A cena no qual eu me encontrava era deplorável. Era nove da manhã e eu estava com as meninas na padaria esperando os pães quentinhos saírem. Usava um óculos escuros maior que a minha cabeça por conta dos meus olhos doloridos e vermelhos e sim, tinha saído na rua de pijama. Quem tinha presenciado minha cena de ontem, passava por mim e dava risadas. Não julgo, pois eu faria o mesmo. Me sinto uma adolescente descobrindo bebidas alcoólicas.
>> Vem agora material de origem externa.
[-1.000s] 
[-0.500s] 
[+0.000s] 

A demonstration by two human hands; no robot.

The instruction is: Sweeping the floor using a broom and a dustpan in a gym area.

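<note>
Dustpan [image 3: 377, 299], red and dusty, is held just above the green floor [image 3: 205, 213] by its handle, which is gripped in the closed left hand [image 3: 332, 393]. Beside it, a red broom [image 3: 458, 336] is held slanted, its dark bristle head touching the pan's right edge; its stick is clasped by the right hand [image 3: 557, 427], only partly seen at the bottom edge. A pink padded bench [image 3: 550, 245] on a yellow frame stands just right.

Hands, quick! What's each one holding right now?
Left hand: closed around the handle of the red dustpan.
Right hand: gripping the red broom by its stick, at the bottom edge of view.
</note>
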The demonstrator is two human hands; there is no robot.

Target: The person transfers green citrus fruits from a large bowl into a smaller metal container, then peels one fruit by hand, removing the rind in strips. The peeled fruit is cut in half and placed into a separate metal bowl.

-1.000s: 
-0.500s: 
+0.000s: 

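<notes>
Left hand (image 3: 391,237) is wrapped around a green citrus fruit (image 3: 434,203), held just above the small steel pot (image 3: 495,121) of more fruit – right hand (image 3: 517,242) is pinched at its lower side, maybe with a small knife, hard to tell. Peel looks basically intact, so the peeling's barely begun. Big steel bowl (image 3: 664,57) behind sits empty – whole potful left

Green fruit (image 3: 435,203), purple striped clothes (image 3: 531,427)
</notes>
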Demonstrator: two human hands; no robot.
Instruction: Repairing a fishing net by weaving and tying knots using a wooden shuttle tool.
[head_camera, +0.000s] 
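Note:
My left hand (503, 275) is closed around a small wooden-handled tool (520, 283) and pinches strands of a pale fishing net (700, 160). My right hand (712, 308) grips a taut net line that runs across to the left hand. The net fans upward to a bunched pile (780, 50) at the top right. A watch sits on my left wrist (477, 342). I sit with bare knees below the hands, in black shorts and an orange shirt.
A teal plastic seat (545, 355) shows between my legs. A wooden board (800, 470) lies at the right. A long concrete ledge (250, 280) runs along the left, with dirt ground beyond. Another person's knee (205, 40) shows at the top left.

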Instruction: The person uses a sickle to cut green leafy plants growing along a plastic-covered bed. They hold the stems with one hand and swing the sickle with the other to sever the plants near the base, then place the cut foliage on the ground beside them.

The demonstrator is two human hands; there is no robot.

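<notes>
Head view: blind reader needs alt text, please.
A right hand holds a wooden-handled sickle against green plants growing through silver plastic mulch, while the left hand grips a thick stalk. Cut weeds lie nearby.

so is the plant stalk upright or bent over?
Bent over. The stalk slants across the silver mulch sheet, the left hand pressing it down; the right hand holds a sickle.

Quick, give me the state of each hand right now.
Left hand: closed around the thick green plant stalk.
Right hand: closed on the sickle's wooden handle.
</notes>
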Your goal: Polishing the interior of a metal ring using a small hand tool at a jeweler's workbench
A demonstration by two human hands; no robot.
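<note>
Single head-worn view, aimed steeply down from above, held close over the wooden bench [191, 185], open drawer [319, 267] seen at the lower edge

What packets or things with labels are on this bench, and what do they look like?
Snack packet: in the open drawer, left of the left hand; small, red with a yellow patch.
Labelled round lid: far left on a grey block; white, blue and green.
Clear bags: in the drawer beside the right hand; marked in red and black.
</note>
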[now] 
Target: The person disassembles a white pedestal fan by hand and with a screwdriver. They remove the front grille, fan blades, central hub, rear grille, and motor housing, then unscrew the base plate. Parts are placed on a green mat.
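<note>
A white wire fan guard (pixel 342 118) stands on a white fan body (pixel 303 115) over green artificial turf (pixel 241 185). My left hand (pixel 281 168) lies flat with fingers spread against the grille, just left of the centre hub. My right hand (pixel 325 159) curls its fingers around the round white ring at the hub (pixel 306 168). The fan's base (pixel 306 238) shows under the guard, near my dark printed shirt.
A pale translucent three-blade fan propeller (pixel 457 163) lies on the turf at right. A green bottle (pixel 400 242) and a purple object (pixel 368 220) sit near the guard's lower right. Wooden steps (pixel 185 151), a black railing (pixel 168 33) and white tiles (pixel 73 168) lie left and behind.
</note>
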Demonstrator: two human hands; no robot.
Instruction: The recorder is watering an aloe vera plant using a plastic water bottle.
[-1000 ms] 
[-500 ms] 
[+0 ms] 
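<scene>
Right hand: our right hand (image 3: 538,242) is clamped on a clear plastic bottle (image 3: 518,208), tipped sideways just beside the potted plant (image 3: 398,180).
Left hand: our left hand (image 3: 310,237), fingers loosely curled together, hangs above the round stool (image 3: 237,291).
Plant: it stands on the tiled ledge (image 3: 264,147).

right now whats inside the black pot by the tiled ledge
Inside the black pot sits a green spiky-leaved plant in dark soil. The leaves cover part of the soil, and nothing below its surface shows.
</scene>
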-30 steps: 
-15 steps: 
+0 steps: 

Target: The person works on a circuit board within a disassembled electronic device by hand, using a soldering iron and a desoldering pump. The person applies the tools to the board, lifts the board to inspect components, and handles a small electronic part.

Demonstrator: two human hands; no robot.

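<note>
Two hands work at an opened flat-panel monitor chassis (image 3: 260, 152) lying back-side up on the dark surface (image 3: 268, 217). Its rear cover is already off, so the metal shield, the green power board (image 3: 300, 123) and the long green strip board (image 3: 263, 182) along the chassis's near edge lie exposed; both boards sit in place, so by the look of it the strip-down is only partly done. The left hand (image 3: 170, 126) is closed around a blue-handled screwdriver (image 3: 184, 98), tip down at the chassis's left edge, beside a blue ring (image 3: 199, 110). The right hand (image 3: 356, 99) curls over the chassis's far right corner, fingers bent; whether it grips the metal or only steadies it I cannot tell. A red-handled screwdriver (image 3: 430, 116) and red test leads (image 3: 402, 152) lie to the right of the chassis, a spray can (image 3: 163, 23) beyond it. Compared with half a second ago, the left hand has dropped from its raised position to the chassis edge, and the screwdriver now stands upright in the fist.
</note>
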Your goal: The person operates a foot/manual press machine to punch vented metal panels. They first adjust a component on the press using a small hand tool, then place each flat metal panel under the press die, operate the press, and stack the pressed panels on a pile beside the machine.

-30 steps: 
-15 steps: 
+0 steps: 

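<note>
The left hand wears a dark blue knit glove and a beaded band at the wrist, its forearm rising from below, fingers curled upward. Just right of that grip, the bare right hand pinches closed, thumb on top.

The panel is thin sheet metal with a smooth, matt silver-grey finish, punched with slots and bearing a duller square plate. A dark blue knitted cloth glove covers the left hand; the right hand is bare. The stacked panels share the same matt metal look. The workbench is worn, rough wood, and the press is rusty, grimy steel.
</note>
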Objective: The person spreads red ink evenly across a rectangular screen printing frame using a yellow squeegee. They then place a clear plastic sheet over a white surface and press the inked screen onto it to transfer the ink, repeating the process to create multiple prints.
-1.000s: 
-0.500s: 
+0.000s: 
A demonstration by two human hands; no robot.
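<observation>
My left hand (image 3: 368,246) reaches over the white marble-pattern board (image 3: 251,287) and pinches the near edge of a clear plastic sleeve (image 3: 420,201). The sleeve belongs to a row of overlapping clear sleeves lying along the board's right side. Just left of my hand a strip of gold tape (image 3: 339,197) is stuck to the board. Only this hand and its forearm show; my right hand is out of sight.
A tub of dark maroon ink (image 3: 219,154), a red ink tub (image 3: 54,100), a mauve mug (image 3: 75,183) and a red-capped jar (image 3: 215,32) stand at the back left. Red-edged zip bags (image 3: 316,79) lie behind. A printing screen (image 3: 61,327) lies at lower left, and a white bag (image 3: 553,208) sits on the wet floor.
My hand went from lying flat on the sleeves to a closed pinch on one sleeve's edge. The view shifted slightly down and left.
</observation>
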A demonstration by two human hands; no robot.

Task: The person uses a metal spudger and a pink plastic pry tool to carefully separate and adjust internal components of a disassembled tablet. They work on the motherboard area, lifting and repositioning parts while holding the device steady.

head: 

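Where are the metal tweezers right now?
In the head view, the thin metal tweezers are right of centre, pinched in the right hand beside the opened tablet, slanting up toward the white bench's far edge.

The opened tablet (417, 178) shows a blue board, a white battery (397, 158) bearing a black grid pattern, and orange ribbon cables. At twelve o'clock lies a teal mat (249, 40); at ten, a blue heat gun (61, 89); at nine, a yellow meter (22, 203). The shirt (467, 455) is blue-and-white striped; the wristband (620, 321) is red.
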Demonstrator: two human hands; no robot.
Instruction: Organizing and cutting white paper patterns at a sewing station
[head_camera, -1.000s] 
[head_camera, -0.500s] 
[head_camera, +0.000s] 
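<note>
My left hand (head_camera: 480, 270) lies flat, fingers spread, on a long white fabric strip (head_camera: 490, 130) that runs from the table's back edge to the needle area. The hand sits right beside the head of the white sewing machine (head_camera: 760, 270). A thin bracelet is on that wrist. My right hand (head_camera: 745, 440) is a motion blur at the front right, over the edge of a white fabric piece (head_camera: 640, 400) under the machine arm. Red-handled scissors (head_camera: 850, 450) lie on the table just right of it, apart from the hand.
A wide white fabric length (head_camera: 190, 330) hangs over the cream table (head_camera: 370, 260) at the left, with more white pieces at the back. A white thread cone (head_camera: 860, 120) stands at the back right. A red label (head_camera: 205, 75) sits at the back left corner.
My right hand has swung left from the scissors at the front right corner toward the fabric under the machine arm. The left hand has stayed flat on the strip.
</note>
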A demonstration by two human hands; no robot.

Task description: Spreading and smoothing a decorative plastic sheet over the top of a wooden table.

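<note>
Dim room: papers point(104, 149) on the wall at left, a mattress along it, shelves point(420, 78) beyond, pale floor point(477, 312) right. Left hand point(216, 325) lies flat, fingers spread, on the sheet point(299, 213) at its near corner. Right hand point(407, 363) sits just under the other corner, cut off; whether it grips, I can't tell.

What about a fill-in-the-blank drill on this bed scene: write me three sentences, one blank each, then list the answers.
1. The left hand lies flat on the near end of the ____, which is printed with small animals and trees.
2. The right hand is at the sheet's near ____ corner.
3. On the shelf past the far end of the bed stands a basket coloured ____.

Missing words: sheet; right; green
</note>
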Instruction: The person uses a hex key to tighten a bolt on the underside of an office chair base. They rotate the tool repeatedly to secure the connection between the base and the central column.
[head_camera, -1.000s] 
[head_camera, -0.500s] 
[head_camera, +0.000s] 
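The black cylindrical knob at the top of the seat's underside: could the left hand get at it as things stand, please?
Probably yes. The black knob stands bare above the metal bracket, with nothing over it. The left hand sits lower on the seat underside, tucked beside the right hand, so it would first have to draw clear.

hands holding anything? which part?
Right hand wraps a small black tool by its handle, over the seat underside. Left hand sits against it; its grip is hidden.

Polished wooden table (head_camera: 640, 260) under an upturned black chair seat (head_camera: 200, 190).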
— Pelo amor de Deus, fala baixo. Minha cabeça tá explodindo. — Eu gemi após ouvir Marilu e Elisa conversando alto e cruzei os braços. Meu pé se batia contra o chão copiosamente pela impaciência de ter que esperar para ir logo pra casa e não ter que sentir esse sol de quarenta graus queimando meu cérebro.

— Me estressa não, hein. Tu que não soube beber e agora tá toda fodida. — A garota dos cabelos dourados diz e eu levanto meu dedo médio para ela. Seu nariz empina numa cara de deboche e eu agradeço à Deus quando a moça do balcão nos entrega a sacola de pão. Maria pede também uma coca e nós inteiramos para pagar antes de ir embora. A padaria era perto de casa então não nos preocupamos de andar muito. Mas, mesmo o caminho sendo curto, tive que aturar alguns olhares por conta do óculos que eu estava usando e algumas risadinhas. Eu definitivamente virei a piada do circo.

Nós chegamos em casa e começamos à tomar nosso café. Opto por beber algo mais leve e fico com meu suco de abacaxi enquanto as meninas comiam pão com mortadela e coca-cola. Mamãe estava de plantão e eu pedia para Deus pra que dona Eloá não descobrisse do meu PT, pois mesmo agora sendo maior de idade, ela ainda não gostava e provavelmente iria alugar os meus ouvidos o dia inteiro.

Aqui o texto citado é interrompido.